• EXERCISE INSTRUCTIONS: Count the lines below containing "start"; state the number only.

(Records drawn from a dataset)
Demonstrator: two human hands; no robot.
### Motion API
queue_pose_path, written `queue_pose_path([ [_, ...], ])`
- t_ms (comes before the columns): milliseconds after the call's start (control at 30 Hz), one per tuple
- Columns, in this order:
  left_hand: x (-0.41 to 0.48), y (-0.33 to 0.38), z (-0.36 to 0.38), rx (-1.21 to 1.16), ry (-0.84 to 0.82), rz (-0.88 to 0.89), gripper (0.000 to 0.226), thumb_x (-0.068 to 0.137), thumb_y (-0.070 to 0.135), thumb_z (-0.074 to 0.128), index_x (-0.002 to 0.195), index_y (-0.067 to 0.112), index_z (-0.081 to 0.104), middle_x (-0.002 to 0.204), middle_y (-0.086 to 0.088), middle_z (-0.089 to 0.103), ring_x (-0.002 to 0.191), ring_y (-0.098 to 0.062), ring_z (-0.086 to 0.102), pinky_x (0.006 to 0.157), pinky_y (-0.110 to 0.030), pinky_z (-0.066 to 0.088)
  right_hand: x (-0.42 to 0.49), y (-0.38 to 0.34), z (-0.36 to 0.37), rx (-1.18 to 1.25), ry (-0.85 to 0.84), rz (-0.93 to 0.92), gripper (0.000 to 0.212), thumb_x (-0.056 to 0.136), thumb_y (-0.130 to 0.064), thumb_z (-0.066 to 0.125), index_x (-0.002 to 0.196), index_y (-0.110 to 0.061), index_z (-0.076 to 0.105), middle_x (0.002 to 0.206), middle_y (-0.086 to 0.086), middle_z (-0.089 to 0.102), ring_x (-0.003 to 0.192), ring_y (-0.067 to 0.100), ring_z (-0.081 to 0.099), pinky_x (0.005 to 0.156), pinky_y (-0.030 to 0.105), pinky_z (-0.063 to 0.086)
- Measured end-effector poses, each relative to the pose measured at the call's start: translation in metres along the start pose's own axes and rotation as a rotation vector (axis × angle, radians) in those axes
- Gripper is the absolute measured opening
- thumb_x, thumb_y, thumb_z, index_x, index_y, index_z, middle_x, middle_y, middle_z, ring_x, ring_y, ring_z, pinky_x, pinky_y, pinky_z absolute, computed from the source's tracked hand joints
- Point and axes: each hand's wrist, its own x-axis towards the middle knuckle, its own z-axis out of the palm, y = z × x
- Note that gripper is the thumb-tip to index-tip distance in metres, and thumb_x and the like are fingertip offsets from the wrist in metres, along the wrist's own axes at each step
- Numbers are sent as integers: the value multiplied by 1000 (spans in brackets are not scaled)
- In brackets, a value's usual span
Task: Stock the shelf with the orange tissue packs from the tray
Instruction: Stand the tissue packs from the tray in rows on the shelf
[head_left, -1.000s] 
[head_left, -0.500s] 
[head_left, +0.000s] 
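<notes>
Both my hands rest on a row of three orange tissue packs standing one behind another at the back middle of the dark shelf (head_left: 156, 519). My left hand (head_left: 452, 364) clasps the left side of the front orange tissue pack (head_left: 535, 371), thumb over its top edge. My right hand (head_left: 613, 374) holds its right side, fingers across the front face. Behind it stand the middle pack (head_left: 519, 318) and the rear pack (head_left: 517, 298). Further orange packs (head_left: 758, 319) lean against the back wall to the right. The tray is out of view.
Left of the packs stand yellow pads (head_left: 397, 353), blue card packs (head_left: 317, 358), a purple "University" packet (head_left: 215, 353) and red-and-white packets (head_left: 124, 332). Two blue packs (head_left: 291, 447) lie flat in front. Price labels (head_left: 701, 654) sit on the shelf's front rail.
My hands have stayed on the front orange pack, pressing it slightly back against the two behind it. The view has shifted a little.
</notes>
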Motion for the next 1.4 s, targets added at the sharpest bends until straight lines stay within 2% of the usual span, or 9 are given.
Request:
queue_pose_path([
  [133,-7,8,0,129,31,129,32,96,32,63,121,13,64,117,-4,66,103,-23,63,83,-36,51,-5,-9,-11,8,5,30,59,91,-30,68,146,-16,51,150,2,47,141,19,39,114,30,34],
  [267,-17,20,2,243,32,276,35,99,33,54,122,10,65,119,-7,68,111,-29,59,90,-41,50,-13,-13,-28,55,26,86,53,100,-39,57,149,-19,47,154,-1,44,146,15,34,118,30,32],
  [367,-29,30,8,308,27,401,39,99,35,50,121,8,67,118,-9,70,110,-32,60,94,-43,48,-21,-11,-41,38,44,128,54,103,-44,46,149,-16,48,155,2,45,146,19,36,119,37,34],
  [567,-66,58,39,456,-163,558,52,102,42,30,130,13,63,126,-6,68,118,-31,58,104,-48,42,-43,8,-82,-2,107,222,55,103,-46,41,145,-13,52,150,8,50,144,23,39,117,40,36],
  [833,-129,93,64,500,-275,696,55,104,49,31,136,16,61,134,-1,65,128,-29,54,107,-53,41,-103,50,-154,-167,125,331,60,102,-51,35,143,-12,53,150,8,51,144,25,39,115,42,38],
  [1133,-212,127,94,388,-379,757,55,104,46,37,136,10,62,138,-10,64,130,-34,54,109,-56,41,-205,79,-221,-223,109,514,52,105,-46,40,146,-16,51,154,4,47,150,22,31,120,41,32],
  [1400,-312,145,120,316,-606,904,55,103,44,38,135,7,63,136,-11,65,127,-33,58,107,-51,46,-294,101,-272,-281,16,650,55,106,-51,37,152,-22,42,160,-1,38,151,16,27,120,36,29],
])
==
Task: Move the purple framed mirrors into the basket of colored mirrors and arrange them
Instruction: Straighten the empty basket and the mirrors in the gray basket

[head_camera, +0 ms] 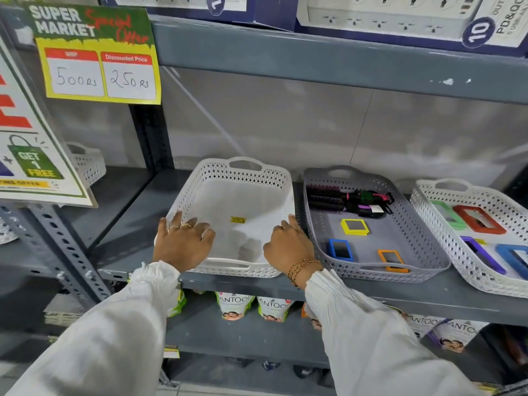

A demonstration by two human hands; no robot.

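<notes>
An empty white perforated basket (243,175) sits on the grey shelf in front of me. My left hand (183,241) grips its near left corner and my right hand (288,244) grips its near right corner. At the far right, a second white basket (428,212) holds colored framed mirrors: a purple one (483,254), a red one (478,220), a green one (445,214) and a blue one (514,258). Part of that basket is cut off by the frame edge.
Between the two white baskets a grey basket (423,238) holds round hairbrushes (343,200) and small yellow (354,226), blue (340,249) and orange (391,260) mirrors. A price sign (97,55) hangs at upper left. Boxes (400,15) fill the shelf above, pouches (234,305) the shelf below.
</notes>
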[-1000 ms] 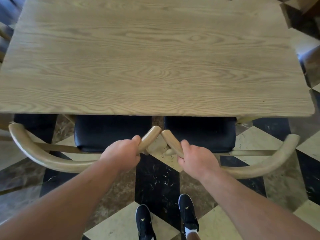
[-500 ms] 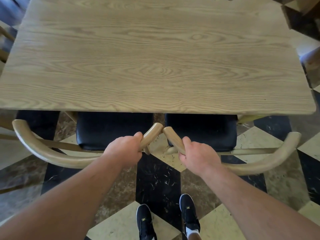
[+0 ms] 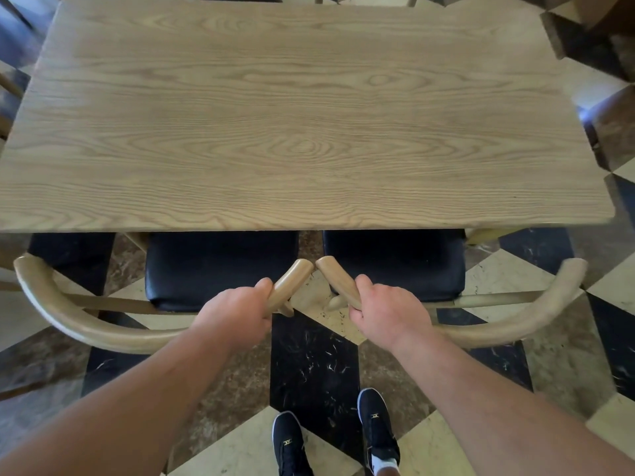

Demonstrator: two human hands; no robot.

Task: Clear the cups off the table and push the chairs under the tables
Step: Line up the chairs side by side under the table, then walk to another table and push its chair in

• THE ANSWER: 2